### TASK TO COMPLETE
So that the copy matches the original, retype each line of the material below exactly.

### DATASET EXCERPT
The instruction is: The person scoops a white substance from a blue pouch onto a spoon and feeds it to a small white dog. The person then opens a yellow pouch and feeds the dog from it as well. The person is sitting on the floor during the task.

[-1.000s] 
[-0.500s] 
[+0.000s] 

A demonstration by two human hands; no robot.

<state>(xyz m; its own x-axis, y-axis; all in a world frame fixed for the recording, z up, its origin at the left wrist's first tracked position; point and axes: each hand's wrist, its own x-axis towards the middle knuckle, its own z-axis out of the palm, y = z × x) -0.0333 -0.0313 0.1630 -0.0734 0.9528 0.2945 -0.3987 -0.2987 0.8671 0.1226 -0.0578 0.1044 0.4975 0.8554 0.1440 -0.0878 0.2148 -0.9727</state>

### OUTPUT
The instruction is: The person scoops a white substance from a blue pouch onto a spoon and feeds it to a small white dog. The person then opens a yellow pouch and feeds the dog from it as well. The person is sitting on the floor during the task.

[-1.000s] 
[-0.500s] 
[+0.000s] 

A demonstration by two human hands; no robot.

<state>(xyz m; its own x-axis, y-axis; all in a world frame fixed for the recording, z up, its origin at the left wrist's first tracked position; point and axes: each hand's wrist, its own x-axis towards the middle knuckle, its own z-axis out of the palm, y = z × x) -0.0333 -0.0313 0.1630 -0.0734 0.9528 0.2945 -0.3987 -0.2987 0.8671 0.1226 -0.0578 0.1044 0.4975 0.8554 0.1440 -0.0878 0.2148 -0.9727</state>

No further answer is expected.